§ **What is required**
Quote the data below in full, please, without altering anything.

§ **Given data**
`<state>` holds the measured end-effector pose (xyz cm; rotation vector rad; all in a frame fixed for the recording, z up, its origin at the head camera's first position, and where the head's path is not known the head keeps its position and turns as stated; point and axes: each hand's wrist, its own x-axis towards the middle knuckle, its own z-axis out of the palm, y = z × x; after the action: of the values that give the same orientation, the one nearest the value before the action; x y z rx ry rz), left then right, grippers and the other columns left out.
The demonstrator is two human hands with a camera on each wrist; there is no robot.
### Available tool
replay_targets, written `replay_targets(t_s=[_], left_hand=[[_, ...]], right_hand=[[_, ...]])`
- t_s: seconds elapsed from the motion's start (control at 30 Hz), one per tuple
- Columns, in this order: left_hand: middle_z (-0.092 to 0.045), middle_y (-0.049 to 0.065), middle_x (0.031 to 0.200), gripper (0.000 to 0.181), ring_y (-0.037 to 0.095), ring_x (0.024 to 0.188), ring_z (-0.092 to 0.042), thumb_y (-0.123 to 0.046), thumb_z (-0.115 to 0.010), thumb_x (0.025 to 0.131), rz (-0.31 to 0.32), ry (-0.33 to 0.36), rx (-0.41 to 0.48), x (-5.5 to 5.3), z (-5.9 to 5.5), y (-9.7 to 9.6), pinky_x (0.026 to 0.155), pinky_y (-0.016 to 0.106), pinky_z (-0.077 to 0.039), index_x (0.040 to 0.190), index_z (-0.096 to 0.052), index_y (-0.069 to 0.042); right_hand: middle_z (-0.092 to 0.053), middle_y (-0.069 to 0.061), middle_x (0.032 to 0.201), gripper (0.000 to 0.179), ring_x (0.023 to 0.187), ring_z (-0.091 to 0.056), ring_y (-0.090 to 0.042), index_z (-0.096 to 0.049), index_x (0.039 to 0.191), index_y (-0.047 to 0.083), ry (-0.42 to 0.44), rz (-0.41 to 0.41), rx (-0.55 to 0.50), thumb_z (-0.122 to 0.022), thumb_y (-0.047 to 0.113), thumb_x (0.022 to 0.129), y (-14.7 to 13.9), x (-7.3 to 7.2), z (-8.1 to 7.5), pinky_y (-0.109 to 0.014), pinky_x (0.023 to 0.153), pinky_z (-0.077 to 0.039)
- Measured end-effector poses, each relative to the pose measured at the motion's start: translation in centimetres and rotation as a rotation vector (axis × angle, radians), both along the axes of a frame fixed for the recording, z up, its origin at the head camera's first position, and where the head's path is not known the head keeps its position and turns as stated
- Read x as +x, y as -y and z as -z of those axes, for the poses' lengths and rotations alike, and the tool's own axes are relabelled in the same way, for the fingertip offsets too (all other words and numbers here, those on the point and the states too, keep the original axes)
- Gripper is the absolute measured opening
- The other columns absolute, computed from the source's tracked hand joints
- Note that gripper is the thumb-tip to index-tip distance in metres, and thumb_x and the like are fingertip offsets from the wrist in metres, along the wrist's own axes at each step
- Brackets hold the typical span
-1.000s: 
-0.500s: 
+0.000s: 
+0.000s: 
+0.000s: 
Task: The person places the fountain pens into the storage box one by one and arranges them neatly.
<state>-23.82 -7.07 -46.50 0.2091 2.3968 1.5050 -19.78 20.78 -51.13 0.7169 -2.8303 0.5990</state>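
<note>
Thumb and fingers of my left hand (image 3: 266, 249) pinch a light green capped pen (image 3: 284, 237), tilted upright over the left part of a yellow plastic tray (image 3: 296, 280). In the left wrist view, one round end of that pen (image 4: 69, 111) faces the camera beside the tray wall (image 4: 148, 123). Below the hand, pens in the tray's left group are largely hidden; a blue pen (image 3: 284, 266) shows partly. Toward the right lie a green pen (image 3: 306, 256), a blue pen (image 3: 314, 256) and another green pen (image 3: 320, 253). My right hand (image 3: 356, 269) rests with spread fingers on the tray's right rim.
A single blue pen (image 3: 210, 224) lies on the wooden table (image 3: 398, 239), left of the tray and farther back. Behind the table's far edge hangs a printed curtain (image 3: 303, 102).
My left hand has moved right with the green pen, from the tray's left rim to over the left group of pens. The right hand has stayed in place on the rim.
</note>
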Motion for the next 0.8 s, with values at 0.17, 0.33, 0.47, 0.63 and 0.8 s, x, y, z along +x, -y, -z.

§ **Answer for the task**
`<state>` holds the measured end-effector pose (xyz cm; rotation vector rad; all in a frame fixed for the recording, z up, its origin at the head camera's first position, and where the head's path is not known the head keeps its position and turns as stated; point and axes: each hand's wrist, its own x-axis towards the middle knuckle, its own z-axis out of the palm, y = z × x; after the action: of the values that give the same orientation, the one nearest the value before the action; x y z rx ry rz), left then right, grippers and the other columns left out.
The demonstrator is two human hands with a camera on each wrist; there is no robot.
### Available tool
replay_targets, written `replay_targets(t_s=[_], left_hand=[[_, ...]], right_hand=[[_, ...]])`
- t_s: seconds elapsed from the motion's start (control at 30 Hz), one per tuple
- Columns, in this order: left_hand: middle_z (-0.092 to 0.045), middle_y (-0.049 to 0.065), middle_x (0.031 to 0.200), gripper (0.000 to 0.181), ring_y (-0.037 to 0.095), ring_x (0.024 to 0.188), ring_z (-0.092 to 0.042), thumb_y (-0.123 to 0.046), thumb_z (-0.115 to 0.010), thumb_x (0.025 to 0.131), rz (-0.31 to 0.32), ry (-0.33 to 0.36), rx (-0.41 to 0.48), x (-5.5 to 5.3), z (-5.9 to 5.5), y (-9.7 to 9.6), pinky_x (0.026 to 0.155), pinky_y (-0.016 to 0.106), pinky_z (-0.077 to 0.039), index_x (0.040 to 0.190), index_z (-0.096 to 0.052), index_y (-0.069 to 0.042); right_hand: middle_z (-0.092 to 0.053), middle_y (-0.069 to 0.061), middle_x (0.032 to 0.201), gripper (0.000 to 0.179), ring_x (0.023 to 0.187), ring_z (-0.091 to 0.056), ring_y (-0.090 to 0.042), index_z (-0.096 to 0.049), index_x (0.039 to 0.191), index_y (-0.047 to 0.083), ry (-0.42 to 0.44), rz (-0.41 to 0.41), rx (-0.55 to 0.50), thumb_z (-0.122 to 0.022), thumb_y (-0.047 to 0.113), thumb_x (0.022 to 0.129), y (-14.7 to 13.9), x (-7.3 to 7.2), z (-8.1 to 7.5), pinky_y (-0.109 to 0.014), pinky_x (0.023 to 0.153), pinky_z (-0.077 to 0.039)
- Measured end-effector poses, each relative to the pose measured at the motion's start: translation in centimetres and rotation as a rotation vector (axis × angle, radians), both along the axes of a frame fixed for the recording, z up, its origin at the head camera's first position, and where the head's path is not known the head keeps its position and turns as stated
- Read x as +x, y as -y and z as -z of those axes, for the poses' lengths and rotations alike, and the tool's own axes are relabelled in the same way, for the fingertip offsets too (all other words and numbers here, those on the point and the states too, keep the original axes)
- Gripper is the absolute measured opening
- The other columns absolute, computed from the source's tracked hand joints
- Note that gripper is the thumb-tip to index-tip distance in metres, and thumb_x and the like are fingertip offsets from the wrist in metres, along the wrist's own axes at each step
- Brackets hold the typical span
-1.000s: 
-0.500s: 
+0.000s: 
+0.000s: 
+0.000s: 
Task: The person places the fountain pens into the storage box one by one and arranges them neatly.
<state>-23.82 -7.07 -46.50 0.2091 2.3968 1.5050 -19.78 20.78 -51.13 0.7169 -2.8303 0.5990</state>
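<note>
Thumb and fingers of my left hand (image 3: 266, 249) pinch a light green capped pen (image 3: 284, 237), tilted upright over the left part of a yellow plastic tray (image 3: 296, 280). In the left wrist view, one round end of that pen (image 4: 69, 111) faces the camera beside the tray wall (image 4: 148, 123). Below the hand, pens in the tray's left group are largely hidden; a blue pen (image 3: 284, 266) shows partly. Toward the right lie a green pen (image 3: 306, 256), a blue pen (image 3: 314, 256) and another green pen (image 3: 320, 253). My right hand (image 3: 356, 269) rests with spread fingers on the tray's right rim.
A single blue pen (image 3: 210, 224) lies on the wooden table (image 3: 398, 239), left of the tray and farther back. Behind the table's far edge hangs a printed curtain (image 3: 303, 102).
My left hand has moved right with the green pen, from the tray's left rim to over the left group of pens. The right hand has stayed in place on the rim.
</note>
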Motion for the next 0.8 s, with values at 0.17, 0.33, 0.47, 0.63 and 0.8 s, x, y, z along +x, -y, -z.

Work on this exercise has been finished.